In Rust, std::path::Path and PathBuf handle paths. Path is a borrowed reference (like a slice), and PathBuf is the owned version (like a String). That's why the root field in Quipu-Log's StoreConfig is a PathBuf.
crates/quipu-core/src/store.rspub struct StoreConfig {
pub root: PathBuf, // root directory path (owned)
pub max_segment_bytes: u64,
pub sync_policy: SyncPolicy,
// ...
}
In a DB, a table name is a logical identifier — the DB engine decides which files it lives in and how. In the filesystem, you see that physical structure directly — directories, filenames, inodes. Quipu-Log's names like logs/ and registry/patient/ are our way of expressing DB table names directly as directory names.
The Quipu-Log store layout revisited
The directory structure from Ch. 1 looks different now that you know what's underneath.

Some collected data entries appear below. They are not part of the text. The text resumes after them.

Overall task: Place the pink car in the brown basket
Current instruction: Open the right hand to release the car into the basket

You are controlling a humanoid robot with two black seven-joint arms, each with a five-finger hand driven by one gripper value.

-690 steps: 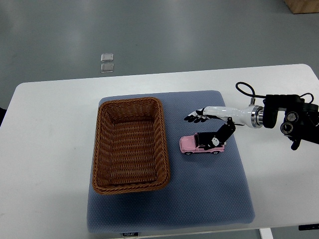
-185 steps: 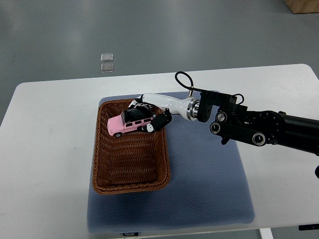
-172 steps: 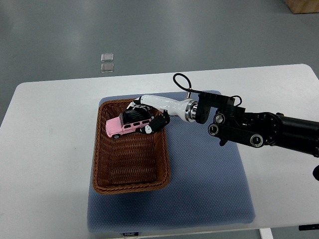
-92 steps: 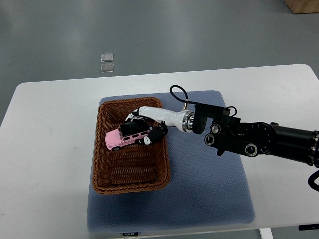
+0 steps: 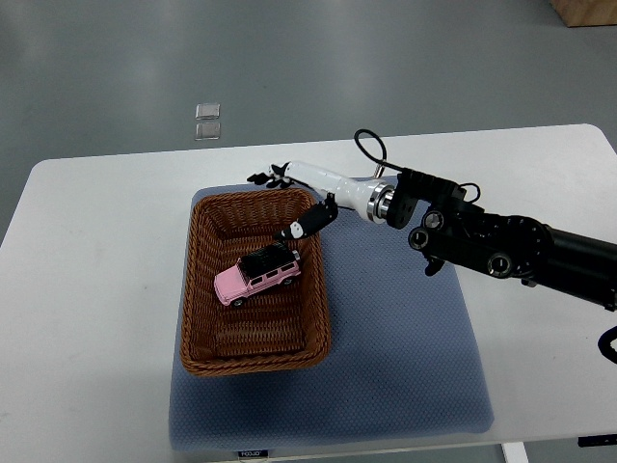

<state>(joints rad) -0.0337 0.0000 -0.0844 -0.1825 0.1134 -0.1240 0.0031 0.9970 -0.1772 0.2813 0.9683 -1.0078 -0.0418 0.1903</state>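
The pink car (image 5: 257, 276) lies on the woven floor of the brown basket (image 5: 253, 281), on its wheels and angled, its black roof up. It sits just below and to the left of the right hand's thumb tip and touches no part of the hand. The right hand (image 5: 294, 200) hangs over the basket's far right corner with its fingers (image 5: 263, 177) spread apart and holding nothing: the white-and-black digits reach past the far rim, while the dark thumb points down toward the car. Its arm runs off to the right across a blue-grey mat (image 5: 405, 357) that lies under the basket on the white worktop (image 5: 87, 289). Beyond the fingers, on the grey floor past the worktop's far edge, lie two small clear squares (image 5: 206, 121).
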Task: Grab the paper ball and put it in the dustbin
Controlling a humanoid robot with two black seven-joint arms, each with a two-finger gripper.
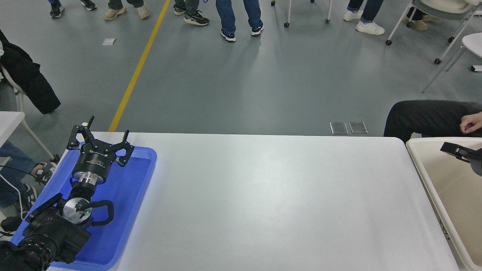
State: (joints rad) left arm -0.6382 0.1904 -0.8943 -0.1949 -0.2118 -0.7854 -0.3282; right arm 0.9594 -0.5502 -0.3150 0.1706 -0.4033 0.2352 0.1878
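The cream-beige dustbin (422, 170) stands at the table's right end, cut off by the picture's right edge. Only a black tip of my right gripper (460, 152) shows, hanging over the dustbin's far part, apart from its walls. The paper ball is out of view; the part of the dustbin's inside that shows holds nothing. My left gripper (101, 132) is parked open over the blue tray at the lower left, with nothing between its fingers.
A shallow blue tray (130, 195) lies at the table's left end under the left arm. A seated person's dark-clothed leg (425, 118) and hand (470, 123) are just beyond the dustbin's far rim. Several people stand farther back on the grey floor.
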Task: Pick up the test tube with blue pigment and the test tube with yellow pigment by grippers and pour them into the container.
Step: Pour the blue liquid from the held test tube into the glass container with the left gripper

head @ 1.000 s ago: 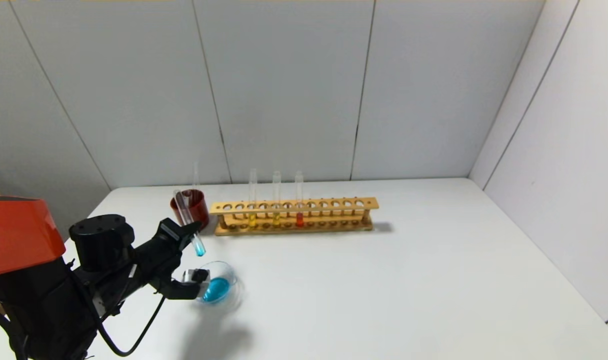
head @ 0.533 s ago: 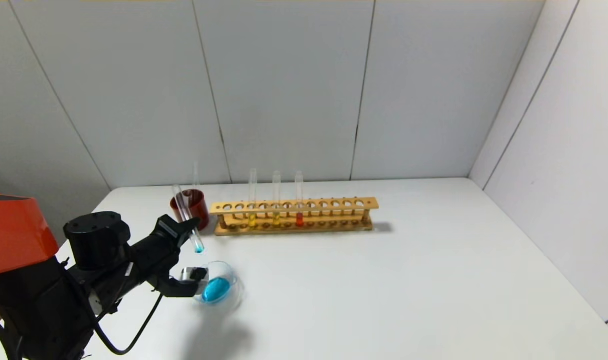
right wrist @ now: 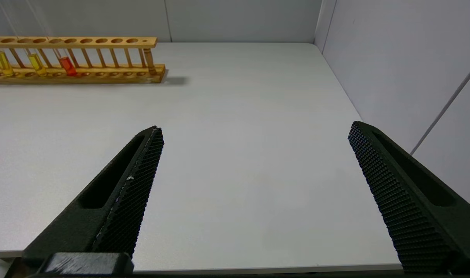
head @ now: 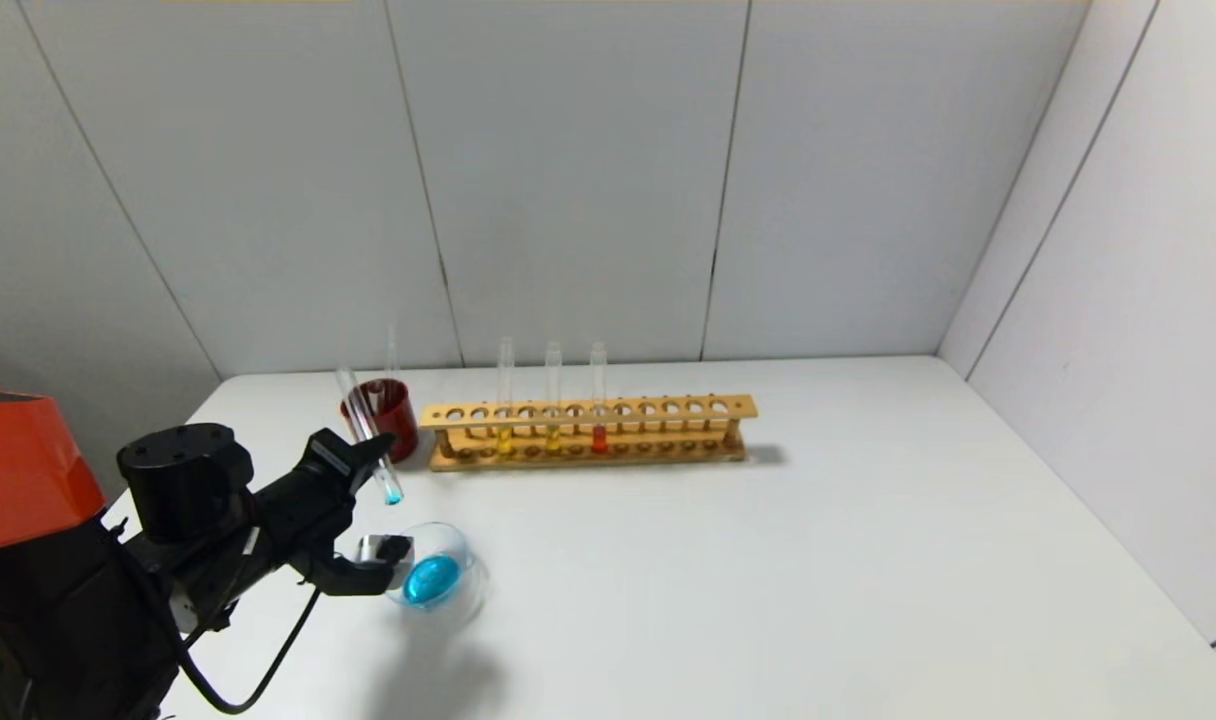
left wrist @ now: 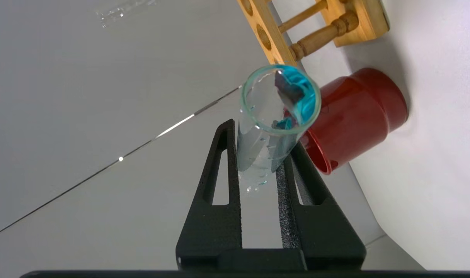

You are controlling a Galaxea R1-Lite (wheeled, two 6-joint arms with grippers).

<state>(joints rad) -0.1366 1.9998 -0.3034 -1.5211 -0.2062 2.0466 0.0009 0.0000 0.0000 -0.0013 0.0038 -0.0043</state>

Actual directory layoutroot/
meta/ ← Table<MetaEvent> : schema definition log
seg-0000000000.log ← inode: byte array, contains frames internally
seg-0000000000.meta ← inode: JSON sidecar (time range, record count)
logs/ ← Table<AuditLog> : audit event log
seg-0000000000.log
seg-0000000001.log ← active: currently being written
registry/patient/ ← Table<RegistryRecord> : patient entity version history
seg-0000000000.log
LOCK ← lock-purpose file; doesn't need even 1 byte of content
Each .log file is one inode — a contiguous array of bytes. Quipu-Log layers a frame structure on top to read those bytes as meaningful records.
① Using the inode structure, explain why renaming a file leaves its data intact.
② Why does Quipu-Log build a segment number list with read_dir() at startup? What is the equivalent operation in a DB?
③ Explain the difference between Path and PathBuf from a Rust perspective (use the &str vs. String analogy).